The building, 111 Murray Street, will rise at Murray and West Streets, in a lot previously occupied by St. John's University. Demolition of the college building is nearly complete and foundation work for the tower is set to begin next month, said Alex Adams, who is in charge of the project for developer Fisher Brothers.
Rendering shows stair access to the building and ramp up to the plaza. Rendering: Edmund Hollander Design, photographed by Tribeca Trib
The 10,600- square-foot public plaza allows the developers, which includes the Witkoff Group, to gain 20 percent more floor area for their building. The plaza’s design, described by Geoffrey Valentino of Hollander Design Landscape Architects, calls for a central, oval-shaped lawn encircled by a walkway that branches into two sloping paths, one leading to the sidewalk, the other to the tower lobby. A water feature, four feet high and no more than a foot deep, will run along the west side of the lawn, Valentino said.
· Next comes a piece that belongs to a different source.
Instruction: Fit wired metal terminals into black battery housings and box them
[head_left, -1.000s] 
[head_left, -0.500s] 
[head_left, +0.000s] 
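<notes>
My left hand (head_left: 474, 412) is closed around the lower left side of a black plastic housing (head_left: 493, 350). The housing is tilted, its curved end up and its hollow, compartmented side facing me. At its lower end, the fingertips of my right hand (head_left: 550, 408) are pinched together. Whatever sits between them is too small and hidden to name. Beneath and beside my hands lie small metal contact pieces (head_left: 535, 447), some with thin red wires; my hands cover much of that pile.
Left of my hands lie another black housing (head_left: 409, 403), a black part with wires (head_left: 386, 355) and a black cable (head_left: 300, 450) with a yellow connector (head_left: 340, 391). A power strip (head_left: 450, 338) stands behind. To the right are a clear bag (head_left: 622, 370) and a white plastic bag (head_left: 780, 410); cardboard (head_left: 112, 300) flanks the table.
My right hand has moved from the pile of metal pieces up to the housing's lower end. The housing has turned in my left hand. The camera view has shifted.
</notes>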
An array of plants, trees and shrubs in the plaza “helps you bring everything down to human scale on a site that’s surrounded by buildings,” Valentino noted. A sculpture, not yet selected, will occupy a space on the plaza’s eastern side, accompanied by movable seating.
“We tried to create as many different spaces for the broad range of different users who will use the site,” Valentino said.
On the east side of the plaza will be a 60-foot high building that the developers are calling a “pedestal,” with retail on the ground floor. To the west is the residential building, twice the height of Tribeca’s Independence Plaza towers and only slightly shorter than what will be the neighborhood’s tallest building, now under construction at 56 Leonard St.
Franz Prinsloo, of the architecture firm of Kohn Pedersen Fox, said the unusually large site, purchased from St. John’s for $223 million, allows the developers to construct a building that is not the “usual square box.”
“The floor plate grows as it becomes taller and then slice it at the top to create this very singular sculpture,” Prinsloo said. “A modern sculpture that we think, in the context of all the large buildings that have happened down here, is very elegant in modern form.”
According to Adams, of the Witkoff Group, the plaza will be completed last because the site is needed as a staging area for equipment. The building is expected to open in 2018.